Thursday, January 01, 2015

UNDERSTAND OR CHANGE?

Chris Dillow, an economist whose Blog, ‘Stumbing and Mumbling’  - ‘An extremist, not a fanatic’ , HERE  whom I read whenever he publishes his iconoclastic views - not ‘neoclassical’ nor orthodox, sometimes claimed by him to be ‘marxist’, though if he is it is normally well-hidden, in that he talks a lot sense, not jargon. 
He demonstrates his better sense in today’s offering - follow the above link and enjoy: In ‘PRAISE OF COMPLEXITY ECONOMICS’ by his answering, as below:
“The question is: why is complexity economics not more influential? …
“One reason is that it requires different techniques. It can't be studied merely by problem sets (ugh) devoted to standard optimization techniques. Instead, it requires agent-based simulations (here are a couple of examples), laboratory experiments of the sort done by Charles Noussair among others, or close attention to history and the institutional and cultural settings in which markets operate.
And therein lies a second reason why complexity economics is under-rated. For me, one of its big messages is that context matters.
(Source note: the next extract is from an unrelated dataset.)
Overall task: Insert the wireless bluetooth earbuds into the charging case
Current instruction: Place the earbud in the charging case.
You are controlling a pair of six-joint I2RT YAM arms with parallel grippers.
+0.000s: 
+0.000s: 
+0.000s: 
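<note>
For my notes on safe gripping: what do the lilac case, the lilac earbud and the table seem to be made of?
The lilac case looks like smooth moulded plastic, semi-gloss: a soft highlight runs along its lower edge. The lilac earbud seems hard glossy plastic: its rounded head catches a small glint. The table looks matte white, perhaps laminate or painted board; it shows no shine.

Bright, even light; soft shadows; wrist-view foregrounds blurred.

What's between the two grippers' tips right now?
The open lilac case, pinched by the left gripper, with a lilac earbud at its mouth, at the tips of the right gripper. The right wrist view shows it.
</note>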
Emergent processes sometimes lead to benign outcomes and sometimes instead to inequality and inefficiency, and which turns out to be the case can hinge on quite small differences. The great economists of the 20th century - such as Keynes, Samuelson or Friedman - tried to offer a general theory. Complexity economics doesn't.
There's a third reason why complexity economics is under-rated. It does not give us a means of foreseeing the future. Of course, conventional economics doesn't do so either. But the difference is that complexity theory tells us that such forecasts might well be impossible - which is not what the customer wants to hear. The best it can do is help us understand what has happened. And for me, this is good enough. As someone once said, "Economists have only changed the world; the point, however, is to understand it.”
Comment
David Simpson, published his account of “The Rediscovery of Classiclal Economics: adaptation, complexity and Growth” (2013), Edward Elgar, Cheltenham, UK, and examines the recent history of complexity thought among economists, in its series on ‘New Thinking in Political Economy’.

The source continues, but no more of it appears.